* Exercise *
Within the material below, filter for lines that hold the word "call".

::: The data

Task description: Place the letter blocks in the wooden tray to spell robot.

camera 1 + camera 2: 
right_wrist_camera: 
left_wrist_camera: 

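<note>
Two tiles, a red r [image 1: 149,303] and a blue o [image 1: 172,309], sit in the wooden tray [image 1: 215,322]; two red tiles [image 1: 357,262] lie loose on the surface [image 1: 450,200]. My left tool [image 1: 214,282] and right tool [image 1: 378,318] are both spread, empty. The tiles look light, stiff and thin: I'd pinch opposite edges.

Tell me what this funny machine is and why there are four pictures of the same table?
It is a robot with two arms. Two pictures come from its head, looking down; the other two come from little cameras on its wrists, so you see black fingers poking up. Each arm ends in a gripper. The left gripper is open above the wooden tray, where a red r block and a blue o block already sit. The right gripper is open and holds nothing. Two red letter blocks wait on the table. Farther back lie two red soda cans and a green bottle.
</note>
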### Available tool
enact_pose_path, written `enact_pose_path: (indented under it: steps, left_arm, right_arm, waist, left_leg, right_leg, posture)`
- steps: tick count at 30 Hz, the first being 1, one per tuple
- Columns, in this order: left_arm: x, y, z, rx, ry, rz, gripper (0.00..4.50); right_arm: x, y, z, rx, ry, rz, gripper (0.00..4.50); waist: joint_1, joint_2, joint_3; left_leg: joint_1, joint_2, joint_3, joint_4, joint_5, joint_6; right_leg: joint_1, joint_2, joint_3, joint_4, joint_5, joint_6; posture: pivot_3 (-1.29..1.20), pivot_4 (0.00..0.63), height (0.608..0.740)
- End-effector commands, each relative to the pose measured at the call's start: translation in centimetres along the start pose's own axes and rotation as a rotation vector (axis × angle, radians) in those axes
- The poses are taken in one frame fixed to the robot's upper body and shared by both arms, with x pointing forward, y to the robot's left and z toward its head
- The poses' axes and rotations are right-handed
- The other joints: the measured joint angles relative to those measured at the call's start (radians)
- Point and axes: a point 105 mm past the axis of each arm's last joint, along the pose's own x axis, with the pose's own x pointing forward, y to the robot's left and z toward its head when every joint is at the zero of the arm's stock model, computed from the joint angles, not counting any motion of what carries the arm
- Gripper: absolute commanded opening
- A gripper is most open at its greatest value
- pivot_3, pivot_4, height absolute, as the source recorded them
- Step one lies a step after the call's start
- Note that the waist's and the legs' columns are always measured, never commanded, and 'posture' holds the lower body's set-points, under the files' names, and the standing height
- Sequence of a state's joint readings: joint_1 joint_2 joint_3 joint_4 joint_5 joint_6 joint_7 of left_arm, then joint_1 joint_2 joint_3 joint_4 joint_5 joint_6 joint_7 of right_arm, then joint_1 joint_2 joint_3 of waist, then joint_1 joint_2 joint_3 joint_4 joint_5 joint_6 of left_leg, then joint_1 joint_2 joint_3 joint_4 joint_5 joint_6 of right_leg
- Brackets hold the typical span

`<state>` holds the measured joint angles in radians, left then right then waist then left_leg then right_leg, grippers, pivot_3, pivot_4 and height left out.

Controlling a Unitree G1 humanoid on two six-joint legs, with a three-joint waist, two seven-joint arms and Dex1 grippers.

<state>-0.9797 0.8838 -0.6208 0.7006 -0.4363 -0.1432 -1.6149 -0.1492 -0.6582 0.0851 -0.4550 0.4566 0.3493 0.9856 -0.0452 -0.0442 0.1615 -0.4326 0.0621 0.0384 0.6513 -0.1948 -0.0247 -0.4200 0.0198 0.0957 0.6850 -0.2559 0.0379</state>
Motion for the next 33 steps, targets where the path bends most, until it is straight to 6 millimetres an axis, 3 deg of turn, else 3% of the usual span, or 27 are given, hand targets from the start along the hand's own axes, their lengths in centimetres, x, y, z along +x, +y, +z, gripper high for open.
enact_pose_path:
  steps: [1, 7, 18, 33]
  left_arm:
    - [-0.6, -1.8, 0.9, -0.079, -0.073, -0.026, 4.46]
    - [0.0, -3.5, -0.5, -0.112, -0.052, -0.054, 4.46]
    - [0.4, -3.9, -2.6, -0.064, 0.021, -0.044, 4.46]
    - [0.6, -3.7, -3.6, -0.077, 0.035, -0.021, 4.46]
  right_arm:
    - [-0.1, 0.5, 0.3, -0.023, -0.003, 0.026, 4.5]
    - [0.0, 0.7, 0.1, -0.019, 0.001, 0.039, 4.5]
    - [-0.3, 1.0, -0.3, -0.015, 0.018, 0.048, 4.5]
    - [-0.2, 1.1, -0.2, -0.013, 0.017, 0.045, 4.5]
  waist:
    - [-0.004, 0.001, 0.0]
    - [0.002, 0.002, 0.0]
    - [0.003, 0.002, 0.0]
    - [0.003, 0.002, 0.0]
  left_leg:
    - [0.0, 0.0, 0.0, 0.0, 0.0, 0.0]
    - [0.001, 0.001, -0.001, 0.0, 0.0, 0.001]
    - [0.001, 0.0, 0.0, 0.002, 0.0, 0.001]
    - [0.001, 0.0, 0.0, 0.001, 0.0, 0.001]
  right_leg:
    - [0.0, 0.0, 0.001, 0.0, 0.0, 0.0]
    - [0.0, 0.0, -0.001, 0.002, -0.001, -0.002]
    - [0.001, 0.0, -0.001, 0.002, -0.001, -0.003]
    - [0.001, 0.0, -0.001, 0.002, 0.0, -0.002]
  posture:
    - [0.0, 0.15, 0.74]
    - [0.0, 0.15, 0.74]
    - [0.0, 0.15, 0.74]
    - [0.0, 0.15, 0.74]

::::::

* Response to the task *
- End-effector commands, each relative to the pose measured at the call's start: translation in centimetres along the start pose's own axes and rotation as a rotation vector (axis × angle, radians) in those axes
- The other joints: the measured joint angles relative to those measured at the call's start (radians)
- Step one lies a step after the call's start

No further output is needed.